Avete letto questa verità universale e non relativa? E ora la bacchetta la prendete voi, o la prendo io? (Non c’è due senza tre, e il terzo – mi dispiace – è il peggiore).

P. S. Anche la coda dell’articolo di Odifreddi è non falsa ma sciocca. Pera ha scritto: "se il cristianesimo non fosse la verità, qualcuno un giorno potrebbe dire che uccidere, rubare e dire il falso sono solo convenzioni accidentali". Odifreddi cita, poi ricorda che simili comandamenti si trovano nel Libro dei morti egiziano (non ho difficoltà a crederlo), e chiosa: dovremmo forse allora dire che se i culti di Osiride e di Amon non fossero la verità tutto sarebbe permesso?". Ma no, caro professore. Pera non è Ivan Karamazov. Pera, d’accordo con millenni di storia filosofica e teologica, distingue tra rivelazione della verità e contenuto della verità (di certe verità del diritto e della morale naturale). Polemizzi pure con Pera (lo dice a me?) ma lo faccia con meno sicumera.

 

Esperienza alpimistica

Ieri a Salerno, si presentava il libro di Francesco Tomatis, Filosofia della montagna. (Ne ha parlato il Corriere, e Avvenire ha dato un’anticipazione; Bompiani ha fatto pure la videochat con Cacciari e l’Autore). A discuterne Nicola Auciello e Vincenzo Vitiello. Auciello ha detto (fra l’altro): la montagna, l’ascesa: è un’esperienza tipicamente filosofica. Tomatis la presenta muovendo da una sua propria dimensione religiosa. E va bene. Ma mentre insiste sul puro che della cima (la ‘cosa stessa’ di Platone, l’Uno plotiniano, ecc. ecc.), lo fonde poi troppo strettamente, ad onta della sua indeterminatezza, con una determinata interpretazione simbolica. Il puro che non ne dovrebbe invece essere toccato. Indifferente, dovrebbe solo rimandare indietro come un’eco la voce di chi ne fa esperienza. Vitiello ha detto (fra l’altro): più sali più senti la gravità della terra. Questa è l’esperienza religiosa: una radicale passività. Poi ha chiesto: dov’è lo spazio della libertà dell’uomo, se l’ascendere è opera della grazia? E infine ha ricordato una montagna dell’infanzia, in Veneto, e soprattutto la sua esperienza di ascesa al Monte Sinai, insieme a Bruno Forte. Veder sorgere il sole sul monte, come l’alba del mondo.

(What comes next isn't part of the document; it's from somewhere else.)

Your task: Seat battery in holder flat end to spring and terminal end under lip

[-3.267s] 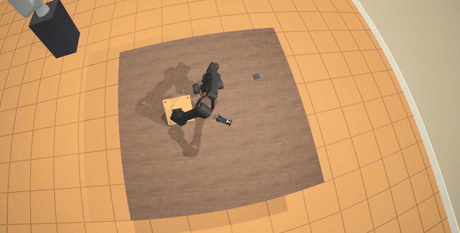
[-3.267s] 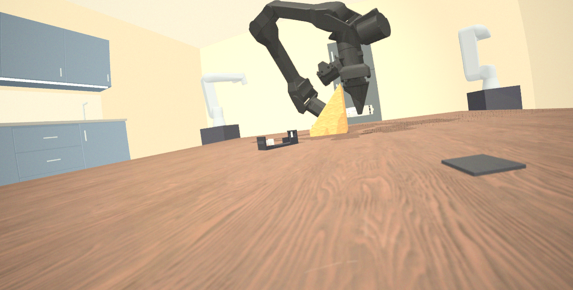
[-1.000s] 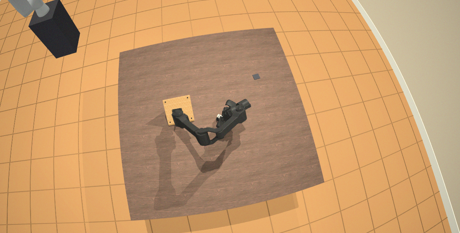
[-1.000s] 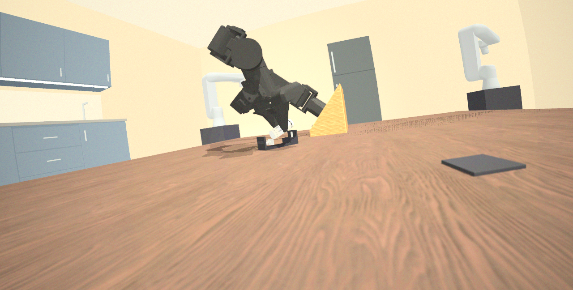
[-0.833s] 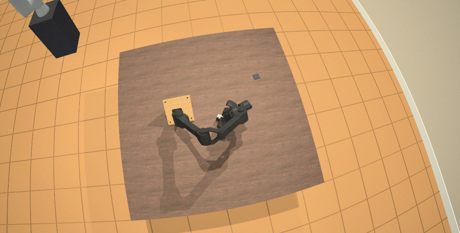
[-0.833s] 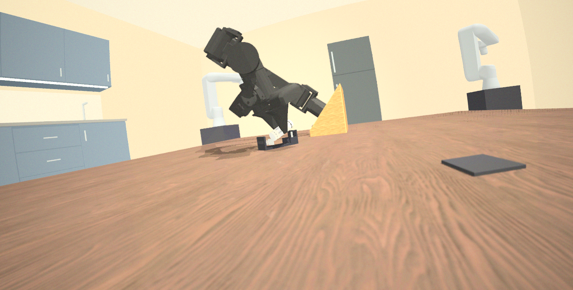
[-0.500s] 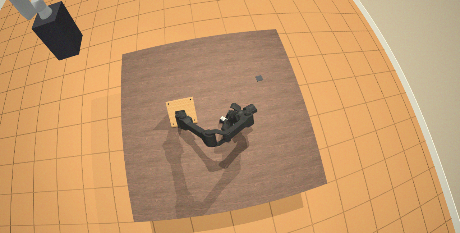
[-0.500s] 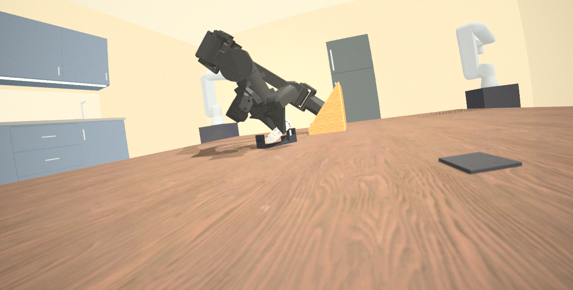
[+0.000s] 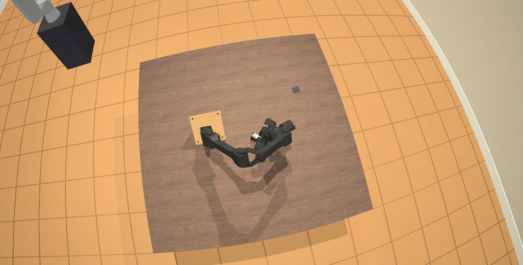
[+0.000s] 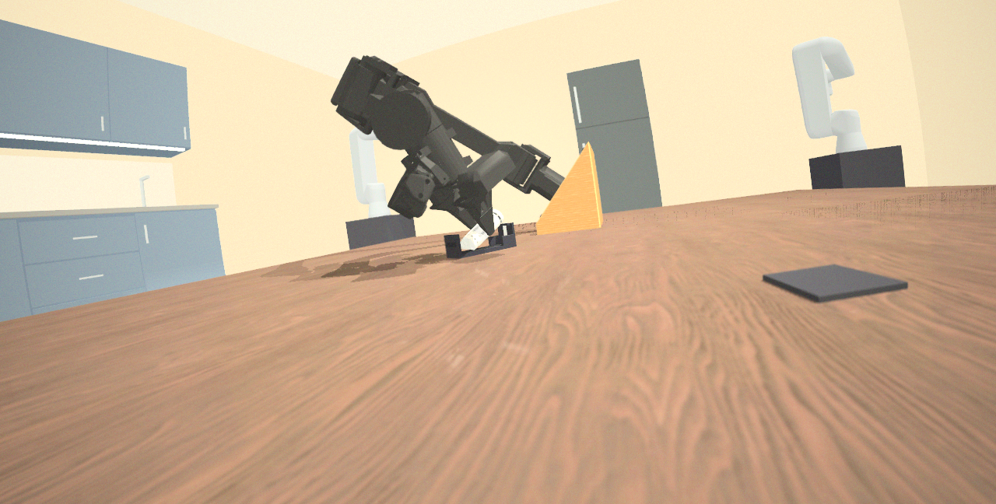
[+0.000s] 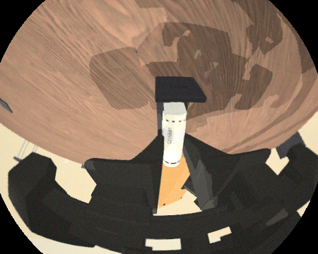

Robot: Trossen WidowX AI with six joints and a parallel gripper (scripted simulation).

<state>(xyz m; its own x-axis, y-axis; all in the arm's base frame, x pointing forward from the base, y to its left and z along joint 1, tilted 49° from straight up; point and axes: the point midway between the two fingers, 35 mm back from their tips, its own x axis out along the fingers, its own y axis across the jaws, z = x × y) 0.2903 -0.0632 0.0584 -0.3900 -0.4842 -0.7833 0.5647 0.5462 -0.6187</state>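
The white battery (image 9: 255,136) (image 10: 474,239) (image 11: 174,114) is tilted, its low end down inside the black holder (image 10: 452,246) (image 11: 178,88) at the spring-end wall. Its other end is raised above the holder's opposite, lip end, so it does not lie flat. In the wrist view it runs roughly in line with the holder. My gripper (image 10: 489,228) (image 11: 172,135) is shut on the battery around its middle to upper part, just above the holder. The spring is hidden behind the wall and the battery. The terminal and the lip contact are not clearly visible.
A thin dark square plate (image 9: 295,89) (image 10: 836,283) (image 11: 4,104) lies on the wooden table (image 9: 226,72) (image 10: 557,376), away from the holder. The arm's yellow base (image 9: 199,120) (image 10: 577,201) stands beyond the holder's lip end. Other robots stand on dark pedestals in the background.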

Anch’io feci da bimbetto la mia esperienza. Disobbedendo ai miei genitori, mi avventurai su per una collinetta nei pressi della Dacia (così mio nonno, il mio eroe d’infanzia, alpinista, sciatore, aviatore, fascista, che aveva fatto la guerra nei Balcani, aveva chiamato il suo piccolissimo pezzetto di terra). Avevo già provato un’altra volta per altra via, fallendo: e mio nonno era venuto a prendermi, non essendo io più in grado di salire o di scendere. Ci riprovai. Quella volta giunsi in cima. (Mi pare ci fosse anche mio fratello, non ricordo: se passa di qui, me lo dirà). E feci l’esperienza della mia vita: quando misi il naso oltre l’ultimo sperone di roccia, quel che vidi fu un prato ordinato, una strada ben asfaltata, un auto parcheggiata  e delle case. Dietro la tenda di Pitagora, non c’era poi granché.

(Sia chiaro: Il neologismo del titolo del post è di Tomatis, non mio).